Article Figures & Data
Figures
- Figure 1. Regulation of Platr embryonic long noncoding RNAs during epithelial–mesenchymal transition (EMT).
(A) Schematic of the mouse tumor progression model. Non-transformed normal murine mammary gland (NMuMG) cells were silenced for hnRNP E1 and injected into the mammary fat pad of 6-wk old NOD/SCID mice. After ∼12 wk, cells from the primary tumor (M1P) and lung metastases (L1P) were isolated and harvested for culture in vitro. Each established cell line is presented on phase contrast micrographs. (B) Volcano plots of the RNA-Seq analysis of noncoding transcripts expression at the EMT (E1KD versus NMuMG) and metastatic (L1P versus M1P) steps of tumor progression. Only long noncoding transcripts are plotted. (C) Quantitative RT-PCR analysis of Platr18 transcript, mesenchymal markers vimentin (VIM), N-Cadherin (CDH2) and snail (SNAI1), epithelial markers occludin (OCLN) and E-cadherin (CDH1) in hnRNP E1–derived cells. Data are normalized to HPRT and expressed in fold changes compared with the control with mean ± SD. ANOVA P < 0.0001. (D) (Top) Heat map from RNA-Seq analysis of Platrs expression in the NMuMG-derived breast tumor progression model. Each cell line is in duplicate. (Bottom) Immunoblot analysis of PCBP1 expression in the tumor progression series. (E) Quantitative RT-PCR analysis of Platr18 transcript, mesenchymal markers vimentin (VIM), N-Cadherin (CDH2) and Snail (SNAI1), epithelial markers occludin (OCLN) and E-cadherin (CDH1) transcripts expression during TGFβ-mediated EMT in NMuMG cells. Data are normalized to HPRT and expressed in fold changes compared to the control with mean ± SD (n = 3–6). (F, G) Immunoblot analysis (top panel) of E-cadherin, ZO1 and occludin epithelial markers and vimentin and N-cadherin mesenchymal markers expression during TGFβ-induced EMT (F) or TGFβ-retrieval model of mesenchymal–epithelial transition after 10 d of continuous TGFβ exposure in NMuMG cells (G).
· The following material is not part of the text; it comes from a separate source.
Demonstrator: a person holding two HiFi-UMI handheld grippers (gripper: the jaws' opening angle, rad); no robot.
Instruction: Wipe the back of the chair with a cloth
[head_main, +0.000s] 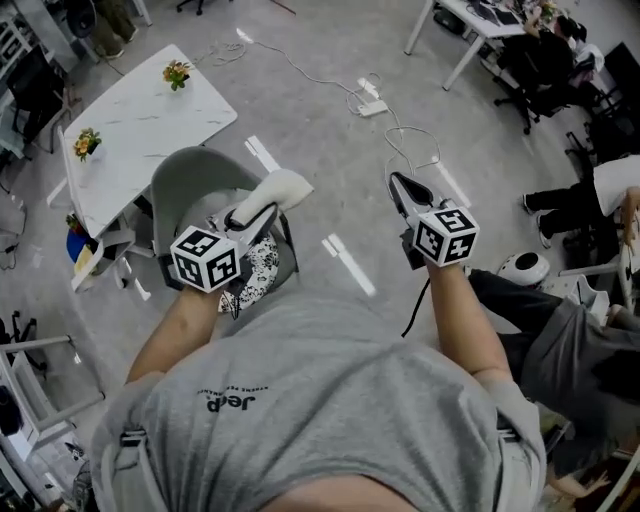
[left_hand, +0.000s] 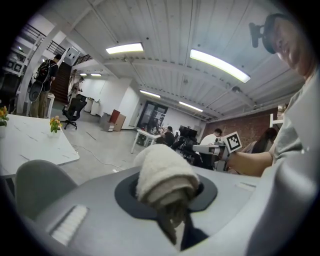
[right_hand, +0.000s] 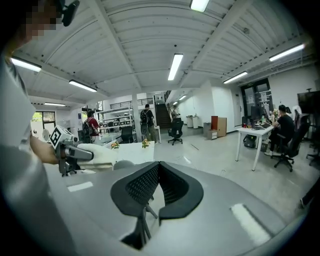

Heat map (bottom panel) of Platr noncoding RNA genes expression during TGFβ-mediated cell EMT of NMuMG cells. RNA-Seq data extracted from GSE112797 with each time point in duplicate (n = 2). Data are mean ± SD; NS, nonsignificant, **P < 0.05, ***P < 0.01, ***P < 0.001, or P-values are from ANOVA. HSP90 serve as loading controls. Experiments have been repeated three times or as specified in the legend. Scale bars: 50 μm.
- Figure S1. Platr non-coding genes are reactivated during cancer cell plasticity and metastasis.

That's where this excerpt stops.